The local music shop’s chance encounter with the Beatlemania is not found in any photographs but is survived through tales told by Sachdeva, who was a schoolboy at that time.
This might be another inconsequential story of famous artists exploring a local market for leisure, but at the heart of it lies George Harrison’s tryst with Indian classical music, his quest for spiritual upliftment, and an unlikely friendship he forged with Indian maestro Pandit Ravi Shankar.
George Harrison’s interest in Hindustani classical music piqued in 1965 when the Beatles were shooting for their slapstick ‘Help!’. One of the sequences of the film had a setup of an Indian restaurant ‘Rajahama’ along with Indian classical musicians.
It was during the shoot that George Harrison noticed a sitar and fiddled with it for a while. In a 1992 interview with Billboard, he said, “I remember picking up the sitar and trying to hold it and thinking, ‘This is a funny sound.’”
Harrison further said that discovering a sitar was purely a happenstance. But it got him interested in Indian classical music and bridged the gap between the West and the subcontinent's music culture. It was Harrison’s tryst with a sitar that nudged the Beatles towards a spiritual-experimental journey that eventually helped them evolve into the avant-garde eclectics.
George Harrison (25 February 1943 - 29 November 2001) first played a sitar on the Rubber Soul song ‘Norwegian Wood (This Bird Has Flown)’, recorded in October 1965. Harrison went to a music shop in Oxford Street called Indiacraft. There, he bought what he described as “a real crummy-quality” sitar. Not knowing how to play it, he played around with it for a while.
Years later, in a bid to pull his friend’s leg, Ravi Shankar admitted that the song “sounded so terrible.”
It was during this time that Harrison began to hear Pt Ravi Shankar’s name in the music circuit. David Crosby of The Byrds also admired the maestro and after a chat with Crosby, Harrison decided to buy Shankar’s record.

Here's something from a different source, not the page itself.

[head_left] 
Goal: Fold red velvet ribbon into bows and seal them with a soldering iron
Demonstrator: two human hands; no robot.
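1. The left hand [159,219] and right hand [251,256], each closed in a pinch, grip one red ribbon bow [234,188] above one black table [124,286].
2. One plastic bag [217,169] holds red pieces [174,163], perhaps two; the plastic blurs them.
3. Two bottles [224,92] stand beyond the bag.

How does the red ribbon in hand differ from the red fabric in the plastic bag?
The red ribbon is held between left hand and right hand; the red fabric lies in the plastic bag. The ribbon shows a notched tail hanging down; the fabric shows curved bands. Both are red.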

"I'd like to meet somebody who could really impress me. And that was when I met Ravi. He was the first person who impressed me in a way that was beyond just being a famous celebrity. Ravi was my link into the Vedic world. Ravi plugged me into the whole of reality," Harrison says about his first meeting with sitar maestro Ravi Shankar in Martin Scorsese's documentary 'George Harrison: Living In the Material World'.
Though having apprehensions about Harrison, Ravi Shankar soon discovered that the two shared the same sense of virtues and goals. Both wanted to transcend the auditory perception of the listeners.
The pair met in London and began lessons in Harrison's home. They spent weeks in England before moving to Kashmir and later to California.
In a 1997 issue of Rolling Stone, Pt Ravi Shankar stated how Harrison gave him tremendous respect and that he was very ‘Indian that way’. “We are such good friends, and at the same time, he is like my son, so it’s a beautiful, mixed feeling.”
After completing his sitar lessons, Harrison applied the structure of Hindustani classical music in many Beatles songs.
Even though Pt Ravi Shankar was popular in Europe and Americas before his collaboration with George Harrison, this friendship played a role in bridging the gap between the audience for Indian classical music.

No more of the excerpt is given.